## Exercise
In the material below, the lines from the one containing "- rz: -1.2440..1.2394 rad" through the one containing "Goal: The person" are to be given again exactly, ends included, and no others.

## Data shown
'''

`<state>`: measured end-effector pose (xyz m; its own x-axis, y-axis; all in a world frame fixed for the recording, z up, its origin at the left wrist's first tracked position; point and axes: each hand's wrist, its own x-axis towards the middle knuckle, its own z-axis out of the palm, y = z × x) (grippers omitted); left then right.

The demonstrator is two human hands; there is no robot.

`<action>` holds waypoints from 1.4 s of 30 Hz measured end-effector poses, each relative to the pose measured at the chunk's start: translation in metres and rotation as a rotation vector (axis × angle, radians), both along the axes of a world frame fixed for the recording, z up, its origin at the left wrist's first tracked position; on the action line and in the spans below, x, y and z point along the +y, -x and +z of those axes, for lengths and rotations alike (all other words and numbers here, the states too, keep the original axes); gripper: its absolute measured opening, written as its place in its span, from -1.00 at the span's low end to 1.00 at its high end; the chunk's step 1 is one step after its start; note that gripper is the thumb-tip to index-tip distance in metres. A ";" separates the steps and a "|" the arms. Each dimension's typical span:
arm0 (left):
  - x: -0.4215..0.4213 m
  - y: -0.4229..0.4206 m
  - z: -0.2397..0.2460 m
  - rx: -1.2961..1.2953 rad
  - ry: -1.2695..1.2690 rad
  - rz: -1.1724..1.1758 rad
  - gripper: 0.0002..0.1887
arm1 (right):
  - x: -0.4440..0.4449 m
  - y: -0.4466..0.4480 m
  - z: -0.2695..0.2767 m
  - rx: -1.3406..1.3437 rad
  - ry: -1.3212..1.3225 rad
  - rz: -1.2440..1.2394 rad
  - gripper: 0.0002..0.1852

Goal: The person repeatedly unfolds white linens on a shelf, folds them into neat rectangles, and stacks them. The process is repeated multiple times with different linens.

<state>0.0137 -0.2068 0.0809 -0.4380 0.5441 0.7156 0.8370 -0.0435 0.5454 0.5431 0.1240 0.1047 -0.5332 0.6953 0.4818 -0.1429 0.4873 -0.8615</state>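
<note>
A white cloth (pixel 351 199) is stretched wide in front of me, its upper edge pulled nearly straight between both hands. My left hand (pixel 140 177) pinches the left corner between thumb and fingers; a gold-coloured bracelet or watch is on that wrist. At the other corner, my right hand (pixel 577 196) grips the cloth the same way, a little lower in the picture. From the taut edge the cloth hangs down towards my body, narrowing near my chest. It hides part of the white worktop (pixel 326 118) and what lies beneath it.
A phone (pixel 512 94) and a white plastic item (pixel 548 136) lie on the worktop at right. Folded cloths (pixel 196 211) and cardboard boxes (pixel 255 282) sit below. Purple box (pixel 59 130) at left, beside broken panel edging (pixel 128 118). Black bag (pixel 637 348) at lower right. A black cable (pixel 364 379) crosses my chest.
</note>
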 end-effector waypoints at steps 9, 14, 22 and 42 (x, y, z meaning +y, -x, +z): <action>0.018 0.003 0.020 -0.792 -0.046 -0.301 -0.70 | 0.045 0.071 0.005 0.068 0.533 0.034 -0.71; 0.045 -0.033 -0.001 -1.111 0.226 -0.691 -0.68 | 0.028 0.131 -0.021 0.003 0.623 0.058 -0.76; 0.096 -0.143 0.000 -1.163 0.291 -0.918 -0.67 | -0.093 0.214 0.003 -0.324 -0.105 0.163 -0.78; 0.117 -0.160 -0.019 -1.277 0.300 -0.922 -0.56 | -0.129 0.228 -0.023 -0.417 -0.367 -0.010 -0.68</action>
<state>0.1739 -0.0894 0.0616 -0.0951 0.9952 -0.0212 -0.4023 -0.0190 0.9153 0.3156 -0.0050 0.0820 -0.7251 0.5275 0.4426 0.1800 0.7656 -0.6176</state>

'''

## Output of the exercise
  - rz: -1.2440..1.2394 rad
  - gripper: 0.0002..0.1852

Goal: The person repeatedly unfolds white linens on a shelf, folds them into neat rectangles, and stacks them. The process is repeated multiple times with different linens.

The exercise has been answered, and the work is done.